Uliss et al. mentioned four cases of RP with neovascularization of which one had NVG with RP with a history of multiple ocular surgeries and other findings like vitreous hemorrhage, subretinal exudation, and diffuse posterior pole edema [3]. Details of systemic inflammatory or ischemic conditions were however lacking in this case. A similar case with inverse RP, cataract, scleromalacia, and NVG has been reported, where no source of neovascularization in the posterior segment was found [4]. The authors hypothesized the cause to be chronic scleritis leading to scleromalacia and ischemia thereby causing NVG.

Differentials for bilateral NVG which were considered in this case included systemic inflammatory diseases/atherosclerotic diseases, carotid occlusive diseases leading to OIS, and PDR masked by RP, all of which were ruled out in our case [3,6-8]. Other causes for isolated rubeosis iridis include ocular tumors, chronic retinal detachment or endophthalmitis, chronic inflammation or uveitis, and ocular trauma [8].

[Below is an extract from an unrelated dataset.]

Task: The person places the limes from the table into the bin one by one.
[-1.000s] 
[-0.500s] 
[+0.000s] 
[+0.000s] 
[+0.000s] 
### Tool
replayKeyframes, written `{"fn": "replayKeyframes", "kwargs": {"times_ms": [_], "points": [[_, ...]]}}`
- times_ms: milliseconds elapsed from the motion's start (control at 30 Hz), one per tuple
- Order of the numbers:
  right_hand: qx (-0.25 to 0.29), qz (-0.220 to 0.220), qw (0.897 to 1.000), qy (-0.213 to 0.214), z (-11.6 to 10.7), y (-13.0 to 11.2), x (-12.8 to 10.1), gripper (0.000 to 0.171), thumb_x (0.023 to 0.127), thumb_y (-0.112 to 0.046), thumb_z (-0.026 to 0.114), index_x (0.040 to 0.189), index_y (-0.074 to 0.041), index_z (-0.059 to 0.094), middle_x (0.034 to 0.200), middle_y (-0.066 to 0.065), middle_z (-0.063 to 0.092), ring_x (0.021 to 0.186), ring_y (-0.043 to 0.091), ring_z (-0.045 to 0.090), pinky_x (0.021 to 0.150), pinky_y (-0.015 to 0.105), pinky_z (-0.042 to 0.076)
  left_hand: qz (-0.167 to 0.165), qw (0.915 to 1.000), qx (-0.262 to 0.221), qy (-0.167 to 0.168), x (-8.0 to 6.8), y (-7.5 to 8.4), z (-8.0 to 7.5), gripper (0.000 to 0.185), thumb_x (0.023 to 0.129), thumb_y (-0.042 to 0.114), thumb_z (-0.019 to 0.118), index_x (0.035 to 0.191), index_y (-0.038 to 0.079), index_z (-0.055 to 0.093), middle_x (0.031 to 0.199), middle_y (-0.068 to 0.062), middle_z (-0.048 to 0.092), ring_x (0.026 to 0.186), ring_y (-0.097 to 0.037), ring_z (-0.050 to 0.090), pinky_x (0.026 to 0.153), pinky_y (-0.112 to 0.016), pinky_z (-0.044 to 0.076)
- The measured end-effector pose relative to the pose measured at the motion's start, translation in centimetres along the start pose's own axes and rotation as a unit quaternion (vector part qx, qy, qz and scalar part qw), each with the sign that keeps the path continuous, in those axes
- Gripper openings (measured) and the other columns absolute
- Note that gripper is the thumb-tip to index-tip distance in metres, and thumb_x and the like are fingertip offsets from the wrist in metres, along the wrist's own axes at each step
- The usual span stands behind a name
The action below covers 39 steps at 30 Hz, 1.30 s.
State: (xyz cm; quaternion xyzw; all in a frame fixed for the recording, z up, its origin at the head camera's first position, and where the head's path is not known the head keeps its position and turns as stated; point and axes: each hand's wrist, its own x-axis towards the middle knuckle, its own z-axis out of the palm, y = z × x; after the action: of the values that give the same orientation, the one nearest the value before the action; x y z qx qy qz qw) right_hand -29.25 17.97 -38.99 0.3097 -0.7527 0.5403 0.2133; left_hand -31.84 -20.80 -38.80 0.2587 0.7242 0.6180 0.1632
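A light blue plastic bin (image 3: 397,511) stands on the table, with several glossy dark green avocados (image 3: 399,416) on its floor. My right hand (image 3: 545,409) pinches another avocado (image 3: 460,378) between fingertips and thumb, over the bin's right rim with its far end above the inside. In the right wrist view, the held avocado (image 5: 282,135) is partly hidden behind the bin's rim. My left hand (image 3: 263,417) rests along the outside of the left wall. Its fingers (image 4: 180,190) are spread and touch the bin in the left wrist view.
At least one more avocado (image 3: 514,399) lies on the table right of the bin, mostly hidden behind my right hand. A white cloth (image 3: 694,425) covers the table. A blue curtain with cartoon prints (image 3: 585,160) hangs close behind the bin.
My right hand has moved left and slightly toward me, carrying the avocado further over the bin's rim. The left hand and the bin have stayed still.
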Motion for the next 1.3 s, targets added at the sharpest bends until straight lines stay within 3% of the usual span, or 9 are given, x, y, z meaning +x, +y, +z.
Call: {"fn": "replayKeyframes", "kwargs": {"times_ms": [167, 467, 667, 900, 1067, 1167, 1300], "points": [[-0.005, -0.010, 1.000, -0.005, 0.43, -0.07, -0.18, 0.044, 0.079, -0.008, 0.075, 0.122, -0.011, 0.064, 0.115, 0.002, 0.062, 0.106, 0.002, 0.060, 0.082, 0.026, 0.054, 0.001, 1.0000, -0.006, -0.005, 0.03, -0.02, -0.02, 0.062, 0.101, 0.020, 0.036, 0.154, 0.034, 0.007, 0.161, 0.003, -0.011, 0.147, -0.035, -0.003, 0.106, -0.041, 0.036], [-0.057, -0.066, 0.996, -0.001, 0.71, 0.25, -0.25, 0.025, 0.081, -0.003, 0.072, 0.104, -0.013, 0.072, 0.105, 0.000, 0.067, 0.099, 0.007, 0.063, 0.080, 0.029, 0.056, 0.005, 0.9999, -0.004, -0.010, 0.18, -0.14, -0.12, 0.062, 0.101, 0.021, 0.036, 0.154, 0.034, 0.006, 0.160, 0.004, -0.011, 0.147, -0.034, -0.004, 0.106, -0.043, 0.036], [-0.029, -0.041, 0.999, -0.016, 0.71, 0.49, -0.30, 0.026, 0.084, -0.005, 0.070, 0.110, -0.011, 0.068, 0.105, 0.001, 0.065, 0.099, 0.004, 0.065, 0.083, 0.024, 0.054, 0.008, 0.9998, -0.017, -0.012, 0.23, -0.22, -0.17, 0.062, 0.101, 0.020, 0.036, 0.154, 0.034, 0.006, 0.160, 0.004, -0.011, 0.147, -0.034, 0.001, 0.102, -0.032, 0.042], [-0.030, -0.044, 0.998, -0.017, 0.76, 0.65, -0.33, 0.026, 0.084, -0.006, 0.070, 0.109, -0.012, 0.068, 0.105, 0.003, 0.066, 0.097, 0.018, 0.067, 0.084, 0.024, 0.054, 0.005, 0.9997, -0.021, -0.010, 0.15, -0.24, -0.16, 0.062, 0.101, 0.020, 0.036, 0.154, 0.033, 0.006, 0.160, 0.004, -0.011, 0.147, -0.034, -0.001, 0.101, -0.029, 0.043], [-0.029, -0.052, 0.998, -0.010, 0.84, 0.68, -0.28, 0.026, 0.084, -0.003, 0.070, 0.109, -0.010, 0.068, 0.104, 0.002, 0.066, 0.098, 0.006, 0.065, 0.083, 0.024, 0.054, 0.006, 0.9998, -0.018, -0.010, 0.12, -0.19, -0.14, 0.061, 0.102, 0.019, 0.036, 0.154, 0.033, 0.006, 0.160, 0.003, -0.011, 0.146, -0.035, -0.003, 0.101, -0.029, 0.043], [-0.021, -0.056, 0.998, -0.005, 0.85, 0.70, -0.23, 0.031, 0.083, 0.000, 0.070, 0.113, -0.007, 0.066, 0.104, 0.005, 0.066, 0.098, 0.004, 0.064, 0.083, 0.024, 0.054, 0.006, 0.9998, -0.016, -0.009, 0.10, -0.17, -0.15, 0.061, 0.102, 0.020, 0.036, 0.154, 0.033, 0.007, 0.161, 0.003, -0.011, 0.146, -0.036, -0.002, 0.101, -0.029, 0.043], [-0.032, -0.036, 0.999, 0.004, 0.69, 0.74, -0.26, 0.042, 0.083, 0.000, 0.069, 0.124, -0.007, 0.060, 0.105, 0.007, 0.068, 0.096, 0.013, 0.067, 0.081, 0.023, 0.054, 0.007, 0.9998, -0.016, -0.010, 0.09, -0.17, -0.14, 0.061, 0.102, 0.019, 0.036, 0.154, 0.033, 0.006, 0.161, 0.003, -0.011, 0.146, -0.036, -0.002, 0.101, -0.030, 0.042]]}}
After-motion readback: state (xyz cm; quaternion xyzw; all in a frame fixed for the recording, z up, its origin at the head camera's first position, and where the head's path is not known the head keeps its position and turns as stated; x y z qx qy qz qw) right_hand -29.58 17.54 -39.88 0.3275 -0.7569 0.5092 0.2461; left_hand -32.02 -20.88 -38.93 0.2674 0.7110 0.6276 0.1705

Masking of the underlying retinal ischemia in DR can be masked by RP that can be confirmed by angiography and disc leakage [2]. Our patient’s glycated hemoglobin levels were within normal limits and with no vascular changes suggestive of diabetic retinopathy on angiography. We hypothesized the reason for no evidence of retinal neovascularization to be relatively predominant anterior segment ischemia along with some coexisting retinal ischemia which may have been masked by RP, which prevented the development of evident neovascularization in the posterior segment.

Conclusions

In conclusion, our cases showed the following insights into NVG in RP. Though a routine differentials diagnosis for bilateral NVG with RP should include OIS, systemic inflammatory diseases like giant cell arteritis causing retinal vascular occlusions, systemic atherosclerotic diseases, masked PDR, neglected asymptomatic chronic glaucoma should also be kept in mind, especially in the absence of evident systemic factors or retinal neovascularization/angiographic abnormalities. Advanced presentation and optic disc damage may cause visual loss which mandates prompt diagnosis and appropriate treatment in such cases.